== STORED DATA

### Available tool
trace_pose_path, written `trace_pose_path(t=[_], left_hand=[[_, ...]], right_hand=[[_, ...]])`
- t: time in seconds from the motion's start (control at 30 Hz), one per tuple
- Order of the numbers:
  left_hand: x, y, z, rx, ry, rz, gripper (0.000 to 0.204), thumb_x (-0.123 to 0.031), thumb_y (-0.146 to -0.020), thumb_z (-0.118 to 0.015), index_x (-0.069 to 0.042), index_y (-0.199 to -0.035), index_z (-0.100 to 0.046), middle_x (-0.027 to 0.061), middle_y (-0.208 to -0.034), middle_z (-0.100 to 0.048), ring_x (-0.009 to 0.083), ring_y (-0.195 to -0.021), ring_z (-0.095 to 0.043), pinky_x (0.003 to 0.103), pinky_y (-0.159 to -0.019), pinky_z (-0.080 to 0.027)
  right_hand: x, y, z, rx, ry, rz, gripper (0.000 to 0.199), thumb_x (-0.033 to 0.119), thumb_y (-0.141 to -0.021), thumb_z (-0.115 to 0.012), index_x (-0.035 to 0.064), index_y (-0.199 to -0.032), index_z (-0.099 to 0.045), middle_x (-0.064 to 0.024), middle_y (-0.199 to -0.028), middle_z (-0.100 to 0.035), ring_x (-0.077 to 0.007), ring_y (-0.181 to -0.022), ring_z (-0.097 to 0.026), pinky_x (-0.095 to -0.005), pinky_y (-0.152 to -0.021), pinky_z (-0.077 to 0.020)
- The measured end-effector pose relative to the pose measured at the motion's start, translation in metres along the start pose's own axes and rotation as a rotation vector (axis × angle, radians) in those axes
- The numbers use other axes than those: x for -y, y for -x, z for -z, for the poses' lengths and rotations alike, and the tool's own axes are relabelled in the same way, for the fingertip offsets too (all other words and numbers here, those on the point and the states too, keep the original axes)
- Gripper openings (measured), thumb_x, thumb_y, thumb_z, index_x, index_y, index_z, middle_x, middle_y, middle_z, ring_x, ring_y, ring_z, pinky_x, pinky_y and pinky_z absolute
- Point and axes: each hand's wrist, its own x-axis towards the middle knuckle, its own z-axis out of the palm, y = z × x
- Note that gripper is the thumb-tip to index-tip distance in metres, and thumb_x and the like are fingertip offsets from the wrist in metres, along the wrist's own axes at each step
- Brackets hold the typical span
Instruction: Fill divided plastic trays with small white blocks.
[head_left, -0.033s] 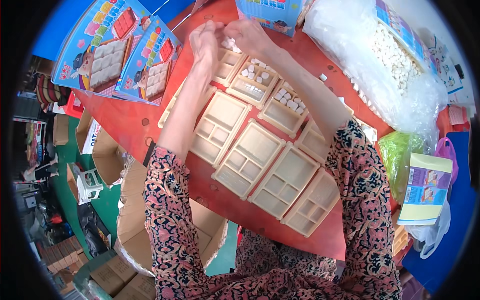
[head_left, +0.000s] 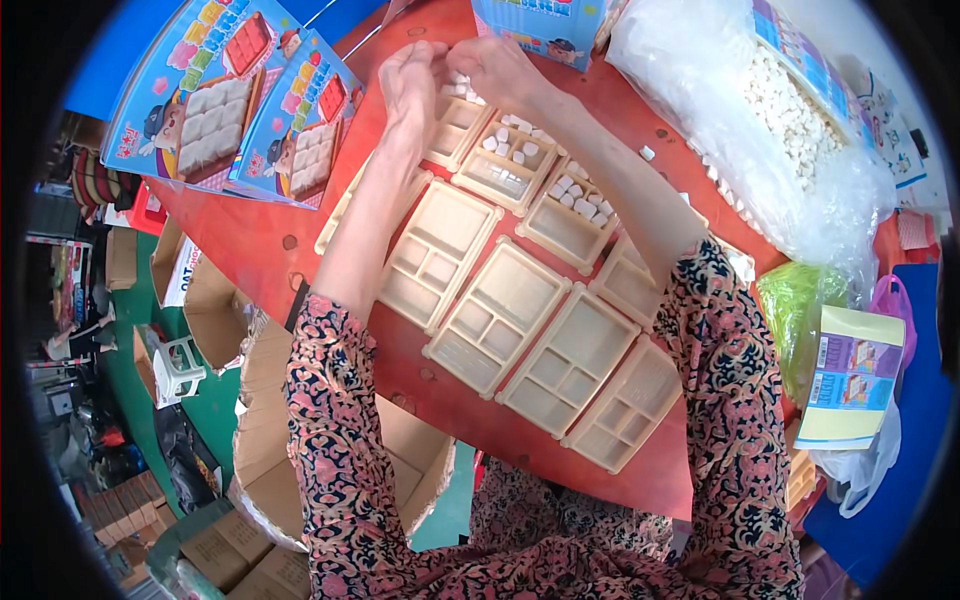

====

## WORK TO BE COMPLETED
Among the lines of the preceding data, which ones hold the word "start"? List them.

## RESPONSE TO THIS EXERCISE
- t: time in seconds from the motion's start (control at 30 Hz), one per tuple
- The measured end-effector pose relative to the pose measured at the motion's start, translation in metres along the start pose's own axes and rotation as a rotation vector (axis × angle, radians) in those axes

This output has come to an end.